Assignment: All the lines below should be set down exactly, with no picture carried into the copy.

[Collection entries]
+-------+

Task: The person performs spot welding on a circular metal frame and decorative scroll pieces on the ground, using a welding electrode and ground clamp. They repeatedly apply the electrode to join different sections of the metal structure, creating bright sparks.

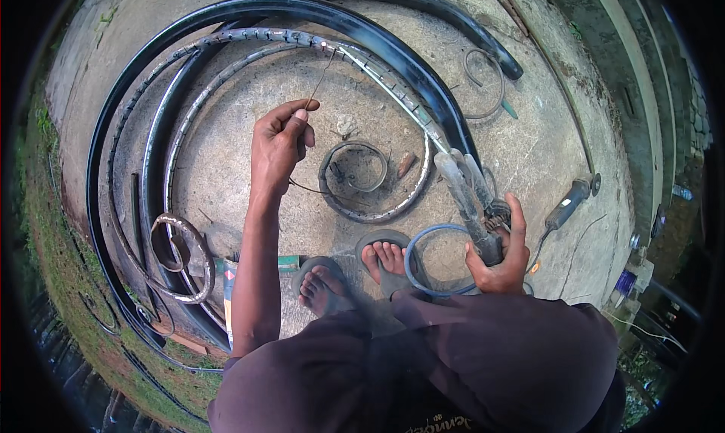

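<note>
My left hand (279, 142) is closed in a pinch on a thin wire (323, 78). The wire's far end reaches up to a curved, ribbed metal rod (260, 35). My right hand (502, 255) grips a grey welding electrode holder (468, 199) with a dark handle. From its jaws a long pale electrode (389, 91) slants up and left, its tip close to the wire's end at the ribbed rod. Just outside that rod runs a big black curved tube (362, 17). A blue cable (411, 263) loops beside the holder, near my feet.
Between my hands and feet lies a spiral metal coil (325, 191) on the concrete floor. A smaller coil (208, 263) is at the left, and a thin ring (502, 93) at the upper right. An angle grinder (566, 206) rests at the right with its cord. Grass (64, 236) borders the left.
</note>
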A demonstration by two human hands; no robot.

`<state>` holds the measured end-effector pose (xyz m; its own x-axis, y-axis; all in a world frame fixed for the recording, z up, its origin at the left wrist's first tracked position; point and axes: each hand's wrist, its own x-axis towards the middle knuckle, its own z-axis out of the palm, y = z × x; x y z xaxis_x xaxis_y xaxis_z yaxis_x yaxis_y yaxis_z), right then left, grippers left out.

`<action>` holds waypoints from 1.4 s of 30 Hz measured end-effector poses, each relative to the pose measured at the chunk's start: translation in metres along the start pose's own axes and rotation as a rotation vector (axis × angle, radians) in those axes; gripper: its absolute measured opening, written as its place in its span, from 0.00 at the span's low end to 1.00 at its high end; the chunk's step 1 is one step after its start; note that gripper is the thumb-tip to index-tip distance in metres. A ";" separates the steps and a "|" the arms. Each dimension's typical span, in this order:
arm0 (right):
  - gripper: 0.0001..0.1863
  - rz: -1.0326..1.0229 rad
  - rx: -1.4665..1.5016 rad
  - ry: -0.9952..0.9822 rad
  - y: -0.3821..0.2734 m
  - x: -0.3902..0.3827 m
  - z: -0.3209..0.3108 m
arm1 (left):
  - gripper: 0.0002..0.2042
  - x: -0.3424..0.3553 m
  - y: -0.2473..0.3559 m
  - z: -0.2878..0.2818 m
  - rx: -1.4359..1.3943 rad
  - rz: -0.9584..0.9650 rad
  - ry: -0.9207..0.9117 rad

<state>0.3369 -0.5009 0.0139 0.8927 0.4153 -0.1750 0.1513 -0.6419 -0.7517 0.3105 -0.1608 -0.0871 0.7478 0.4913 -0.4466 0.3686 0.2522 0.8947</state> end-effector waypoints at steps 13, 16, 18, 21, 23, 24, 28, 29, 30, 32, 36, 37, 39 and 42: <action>0.48 -0.026 -0.020 -0.032 0.007 0.002 -0.001 | 0.13 -0.001 -0.003 0.002 -0.003 0.017 0.003; 0.50 -0.098 -0.105 -0.048 0.004 0.005 -0.002 | 0.13 -0.001 -0.004 0.000 -0.027 0.015 0.004; 0.50 -0.082 -0.113 -0.061 0.002 0.006 -0.003 | 0.13 0.001 -0.002 0.000 -0.034 0.003 -0.013; 0.50 -0.113 -0.103 -0.059 0.006 0.007 -0.003 | 0.13 0.003 -0.005 -0.001 -0.050 -0.005 -0.038; 0.50 -0.123 -0.088 -0.052 0.004 0.008 -0.001 | 0.13 0.003 -0.005 -0.002 -0.046 -0.008 -0.031; 0.50 -0.121 -0.087 -0.050 0.004 0.008 -0.001 | 0.13 0.003 -0.005 -0.002 -0.043 -0.009 -0.028; 0.50 -0.088 -0.082 -0.052 0.001 0.007 0.000 | 0.13 0.005 -0.011 0.001 -0.046 0.017 -0.005; 0.50 -0.075 -0.079 -0.053 0.000 0.007 0.000 | 0.13 0.003 -0.009 0.001 -0.045 0.015 0.000; 0.50 -0.083 -0.088 -0.056 0.000 0.006 -0.001 | 0.13 0.003 -0.008 0.002 -0.044 0.013 0.005; 0.50 -0.102 -0.104 -0.063 0.001 0.006 -0.002 | 0.13 0.002 -0.006 0.001 -0.039 0.018 0.001; 0.50 -0.068 -0.064 -0.016 0.002 0.001 -0.005 | 0.13 -0.004 0.002 0.003 -0.025 0.013 -0.007; 0.50 -0.083 -0.038 0.020 0.004 -0.001 -0.003 | 0.12 -0.008 0.002 0.003 -0.032 0.007 -0.013; 0.49 -0.047 0.033 0.058 0.002 -0.006 -0.006 | 0.12 -0.016 0.005 0.003 -0.046 0.005 -0.022; 0.49 0.102 -0.011 0.075 -0.002 -0.011 -0.009 | 0.12 -0.022 -0.004 0.006 -0.046 -0.022 -0.038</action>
<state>0.3307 -0.5096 0.0230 0.9327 0.2989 -0.2020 0.0625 -0.6854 -0.7255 0.2962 -0.1774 -0.0805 0.7606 0.4532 -0.4649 0.3600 0.3015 0.8829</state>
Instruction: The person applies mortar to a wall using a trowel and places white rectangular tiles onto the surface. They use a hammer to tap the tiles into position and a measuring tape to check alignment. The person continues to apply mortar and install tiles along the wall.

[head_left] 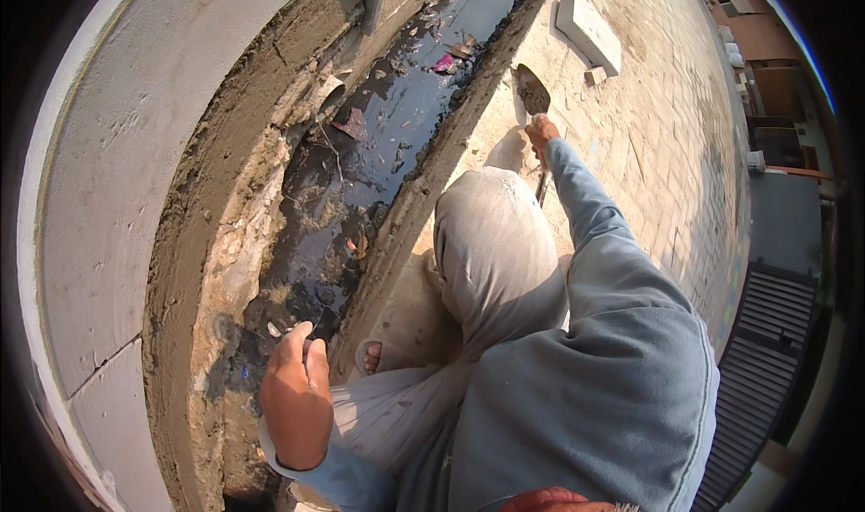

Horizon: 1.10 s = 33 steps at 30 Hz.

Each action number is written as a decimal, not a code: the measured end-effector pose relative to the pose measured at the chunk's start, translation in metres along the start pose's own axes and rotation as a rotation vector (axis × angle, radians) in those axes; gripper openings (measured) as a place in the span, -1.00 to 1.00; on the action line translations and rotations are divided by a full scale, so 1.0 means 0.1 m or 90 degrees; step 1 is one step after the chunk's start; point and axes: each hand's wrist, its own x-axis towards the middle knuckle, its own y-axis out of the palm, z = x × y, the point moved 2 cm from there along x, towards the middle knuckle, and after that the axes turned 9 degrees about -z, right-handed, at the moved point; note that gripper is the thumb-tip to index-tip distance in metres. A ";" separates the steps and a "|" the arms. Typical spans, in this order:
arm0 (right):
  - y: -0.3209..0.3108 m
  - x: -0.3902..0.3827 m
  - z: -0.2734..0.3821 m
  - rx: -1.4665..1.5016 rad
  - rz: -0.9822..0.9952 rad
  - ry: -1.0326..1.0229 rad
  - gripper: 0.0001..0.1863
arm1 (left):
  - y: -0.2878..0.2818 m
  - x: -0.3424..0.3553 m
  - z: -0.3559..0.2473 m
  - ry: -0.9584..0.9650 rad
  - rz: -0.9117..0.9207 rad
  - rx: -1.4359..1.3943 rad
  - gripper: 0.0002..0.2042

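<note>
Stretched out ahead, my right hand (542,134) is closed round the handle of a trowel (533,92). Its blade carries grey, wet-looking mortar and is held low over the pale ledge beside the drain. My left hand (297,404) hovers near the lower left, over the drain's edge. Its fingers point forward, with a gap between thumb and fingers, and nothing shows in it. Left of that hand, a strip of damp mortar (180,269) runs along the foot of the grey block wall (135,152).
A drain of dark water (396,134) with litter runs between the wall and the ledge (378,251). A pale block (590,31) and a small chunk (596,76) lie on the paving (667,152). A slatted grey gate (757,377) stands at far right.
</note>
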 end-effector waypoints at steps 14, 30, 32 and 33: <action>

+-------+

Reply to the task:
Task: The person performs spot welding on a circular metal frame and decorative scroll pieces on the ground, using a welding electrode and ground clamp. They repeatedly apply the electrode to join different sections of the metal structure, creating bright sparks.


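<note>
My left hand (279, 142) is closed in a pinch on a thin wire (323, 78). The wire's far end reaches up to a curved, ribbed metal rod (260, 35). My right hand (502, 255) grips a grey welding electrode holder (468, 199) with a dark handle. From its jaws a long pale electrode (389, 91) slants up and left, its tip close to the wire's end at the ribbed rod. Just outside that rod runs a big black curved tube (362, 17). A blue cable (411, 263) loops beside the holder, near my feet.
Between my hands and feet lies a spiral metal coil (325, 191) on the concrete floor. A smaller coil (208, 263) is at the left, and a thin ring (502, 93) at the upper right. An angle grinder (566, 206) rests at the right with its cord. Grass (64, 236) borders the left.
</note>
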A demonstration by two human hands; no robot.

`<state>` holds the measured end-effector pose (xyz m; its own x-axis, y-axis; all in a world frame fixed for the recording, z up, its origin at the left wrist's first tracked position; point and axes: each hand's wrist, its own x-axis towards the middle knuckle, its own z-axis out of the palm, y = z × x; x y z xaxis_x xaxis_y xaxis_z yaxis_x yaxis_y yaxis_z), right then left, grippers left out.

`<action>` holds waypoints from 1.4 s of 30 Hz measured end-effector poses, each relative to the pose measured at the chunk's start: translation in metres along the start pose's own axes and rotation as a rotation vector (axis × angle, radians) in those axes; gripper: its absolute measured opening, written as its place in its span, from 0.00 at the span's low end to 1.00 at its high end; the chunk's step 1 is one step after its start; note that gripper is the thumb-tip to index-tip distance in metres. A ";" separates the steps and a "|" the arms. Each dimension's typical span, in this order:
arm0 (right):
  - gripper: 0.0001..0.1863
  - rz: -1.0326..1.0229 rad
  - rx: -1.4665..1.5016 rad
  - ry: -0.9952..0.9822 rad
  - y: -0.3821..0.2734 m
  - x: -0.3902..0.3827 m
  - z: -0.3209..0.3108 m
arm1 (left):
  - gripper: 0.0002..0.2042
  - x: -0.3424..0.3553 m
  - y: -0.2473..0.3559 m
  - z: -0.2878..0.2818 m
  - rx: -1.4359..1.3943 rad
  - rz: -0.9584..0.9650 rad
  - ry: -0.9207..0.9117 rad

<state>0.3369 -0.5009 0.0139 0.8927 0.4153 -0.1750 0.1513 -0.6419 -0.7517 0.3105 -0.1608 -0.0871 0.7478 0.4913 -0.4466 0.3686 0.2522 0.8947</state> end-effector waypoints at steps 13, 16, 18, 21, 23, 24, 28, 29, 30, 32, 36, 37, 39 and 42: <action>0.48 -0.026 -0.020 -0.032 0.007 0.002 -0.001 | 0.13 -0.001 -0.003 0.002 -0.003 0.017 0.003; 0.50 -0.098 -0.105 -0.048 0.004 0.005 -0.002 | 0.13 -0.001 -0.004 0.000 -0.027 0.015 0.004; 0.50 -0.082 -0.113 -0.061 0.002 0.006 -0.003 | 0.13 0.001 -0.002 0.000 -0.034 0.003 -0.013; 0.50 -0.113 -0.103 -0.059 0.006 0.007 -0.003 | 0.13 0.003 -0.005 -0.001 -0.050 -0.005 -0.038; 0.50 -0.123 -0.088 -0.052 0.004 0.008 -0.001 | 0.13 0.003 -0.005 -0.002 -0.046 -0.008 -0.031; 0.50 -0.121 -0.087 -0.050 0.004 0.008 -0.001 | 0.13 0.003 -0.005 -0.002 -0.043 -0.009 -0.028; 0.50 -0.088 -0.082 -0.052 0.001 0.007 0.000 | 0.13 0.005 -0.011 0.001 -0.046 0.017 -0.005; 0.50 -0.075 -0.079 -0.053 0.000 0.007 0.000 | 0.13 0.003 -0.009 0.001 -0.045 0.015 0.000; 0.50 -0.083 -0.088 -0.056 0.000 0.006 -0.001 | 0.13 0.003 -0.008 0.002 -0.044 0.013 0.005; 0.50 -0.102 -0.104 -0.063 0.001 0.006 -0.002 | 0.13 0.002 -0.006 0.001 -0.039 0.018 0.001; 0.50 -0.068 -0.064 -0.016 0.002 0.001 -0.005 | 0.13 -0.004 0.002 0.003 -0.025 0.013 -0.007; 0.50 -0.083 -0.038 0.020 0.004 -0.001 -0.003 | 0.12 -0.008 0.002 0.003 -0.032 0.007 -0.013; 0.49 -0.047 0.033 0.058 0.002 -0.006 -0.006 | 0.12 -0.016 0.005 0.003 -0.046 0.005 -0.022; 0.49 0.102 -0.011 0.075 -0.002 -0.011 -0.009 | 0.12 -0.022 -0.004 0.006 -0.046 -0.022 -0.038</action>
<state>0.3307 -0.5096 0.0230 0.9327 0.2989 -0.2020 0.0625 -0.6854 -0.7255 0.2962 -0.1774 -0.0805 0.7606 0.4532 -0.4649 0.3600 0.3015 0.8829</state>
Instruction: The person applies mortar to a wall using a trowel and places white rectangular tiles onto the surface. They use a hammer to tap the tiles into position and a measuring tape to check alignment. The person continues to apply mortar and install tiles along the wall.

[head_left] 

Horizon: 1.10 s = 33 steps at 30 Hz.

Each action number is written as a decimal, not a code: the measured end-effector pose relative to the pose measured at the chunk's start, translation in metres along the start pose's own axes and rotation as a rotation vector (axis × angle, radians) in those axes; gripper openings (measured) as a place in the span, -1.00 to 1.00; on the action line translations and rotations are divided by a full scale, so 1.0 means 0.1 m or 90 degrees; step 1 is one step after the chunk's start; point and axes: each hand's wrist, its own x-axis towards the middle knuckle, its own y-axis out of the palm, z = x × y, the point moved 2 cm from there along x, towards the middle knuckle, and after that the axes turned 9 degrees about -z, right-handed, at the moved point; note that gripper is the thumb-tip to index-tip distance in metres. A ";" separates the steps and a "|" the arms. Typical spans, in this order:
arm0 (right):
  - y: -0.3209..0.3108 m
  - x: -0.3902..0.3827 m
  - z: -0.2734..0.3821 m
  - rx: -1.4665..1.5016 rad
  - rz: -0.9822..0.9952 rad
  - ry: -1.0326..1.0229 rad
  - gripper: 0.0001..0.1863
arm1 (left):
  - y: -0.2878..0.2818 m
  - x: -0.3424..0.3553 m
  - z: -0.3559..0.2473 m
  - ry: -0.9584..0.9650 rad
  - rz: -0.9117..0.9207 rad
  - rx: -1.4359..1.3943 rad
  - gripper: 0.0002..0.2042

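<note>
Stretched out ahead, my right hand (542,134) is closed round the handle of a trowel (533,92). Its blade carries grey, wet-looking mortar and is held low over the pale ledge beside the drain. My left hand (297,404) hovers near the lower left, over the drain's edge. Its fingers point forward, with a gap between thumb and fingers, and nothing shows in it. Left of that hand, a strip of damp mortar (180,269) runs along the foot of the grey block wall (135,152).
A drain of dark water (396,134) with litter runs between the wall and the ledge (378,251). A pale block (590,31) and a small chunk (596,76) lie on the paving (667,152). A slatted grey gate (757,377) stands at far right.
</note>
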 end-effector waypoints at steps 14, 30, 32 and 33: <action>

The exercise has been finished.